**EXERCISE REQUIREMENTS**
The data below is to be transcribed word for word; pictures are to be excluded.

**RECORDED DATA**
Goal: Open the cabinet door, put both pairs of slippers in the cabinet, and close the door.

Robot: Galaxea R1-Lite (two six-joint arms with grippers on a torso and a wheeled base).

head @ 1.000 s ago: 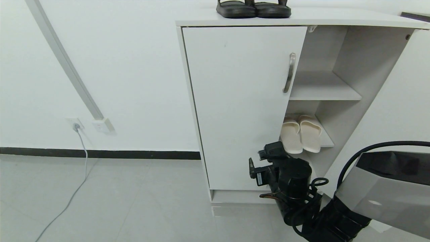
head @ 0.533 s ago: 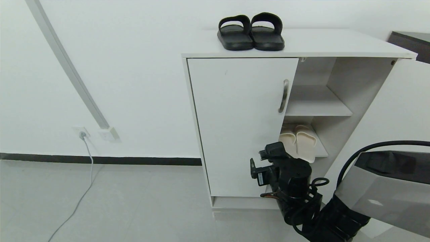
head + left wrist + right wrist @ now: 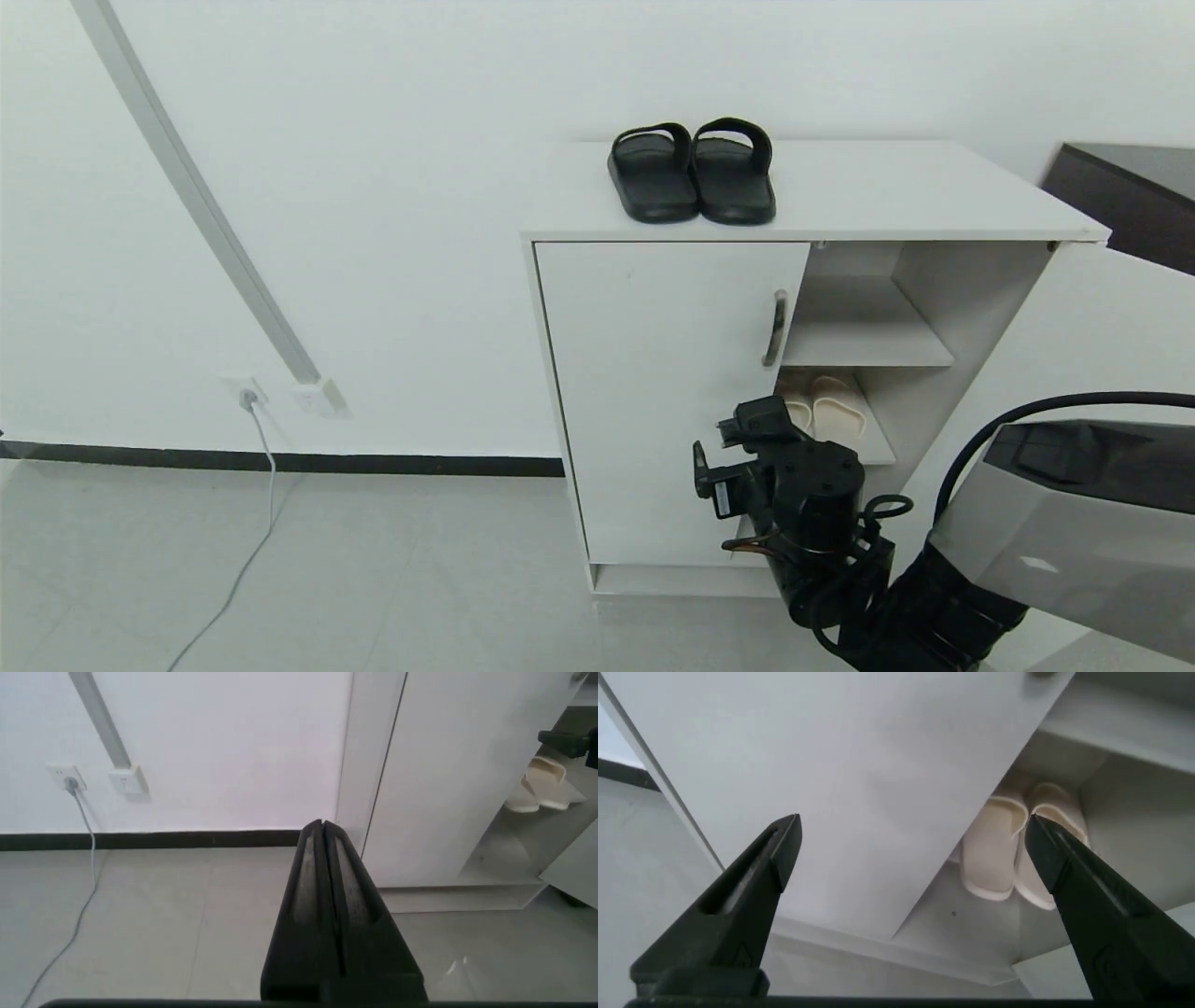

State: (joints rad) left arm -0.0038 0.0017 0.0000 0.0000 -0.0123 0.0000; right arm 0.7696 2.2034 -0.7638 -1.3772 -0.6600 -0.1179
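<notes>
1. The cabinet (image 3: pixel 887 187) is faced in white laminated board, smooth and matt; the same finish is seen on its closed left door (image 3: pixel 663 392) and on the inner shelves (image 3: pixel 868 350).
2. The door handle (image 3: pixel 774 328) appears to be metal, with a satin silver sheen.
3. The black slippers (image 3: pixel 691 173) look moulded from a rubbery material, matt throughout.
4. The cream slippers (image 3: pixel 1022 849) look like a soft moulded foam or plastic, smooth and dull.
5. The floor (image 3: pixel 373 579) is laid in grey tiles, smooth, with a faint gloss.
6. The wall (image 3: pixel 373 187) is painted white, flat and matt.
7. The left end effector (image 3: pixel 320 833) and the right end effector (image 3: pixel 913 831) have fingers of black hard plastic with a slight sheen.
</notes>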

**EXERCISE ANSWER**
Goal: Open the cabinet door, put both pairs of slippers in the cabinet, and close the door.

Robot: Galaxea R1-Lite (two six-joint arms with grippers on a torso and a wheeled base).

head @ 1.000 s ago: 
head @ 0.533 s ago: 
head + left wrist + right wrist @ now: 

State: (joints rad) left arm -0.0038 0.0017 0.0000 0.0000 -0.0123 0.0000; right arm 0.7696 2.2034 -0.7638 -1.3772 -0.6600 -0.1179
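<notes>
1. The cabinet (image 3: pixel 887 187) is faced in white laminated board, smooth and matt; the same finish is seen on its closed left door (image 3: pixel 663 392) and on the inner shelves (image 3: pixel 868 350).
2. The door handle (image 3: pixel 774 328) appears to be metal, with a satin silver sheen.
3. The black slippers (image 3: pixel 691 173) look moulded from a rubbery material, matt throughout.
4. The cream slippers (image 3: pixel 1022 849) look like a soft moulded foam or plastic, smooth and dull.
5. The floor (image 3: pixel 373 579) is laid in grey tiles, smooth, with a faint gloss.
6. The wall (image 3: pixel 373 187) is painted white, flat and matt.
7. The left end effector (image 3: pixel 320 833) and the right end effector (image 3: pixel 913 831) have fingers of black hard plastic with a slight sheen.
</notes>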

What the answer needed to say has been said.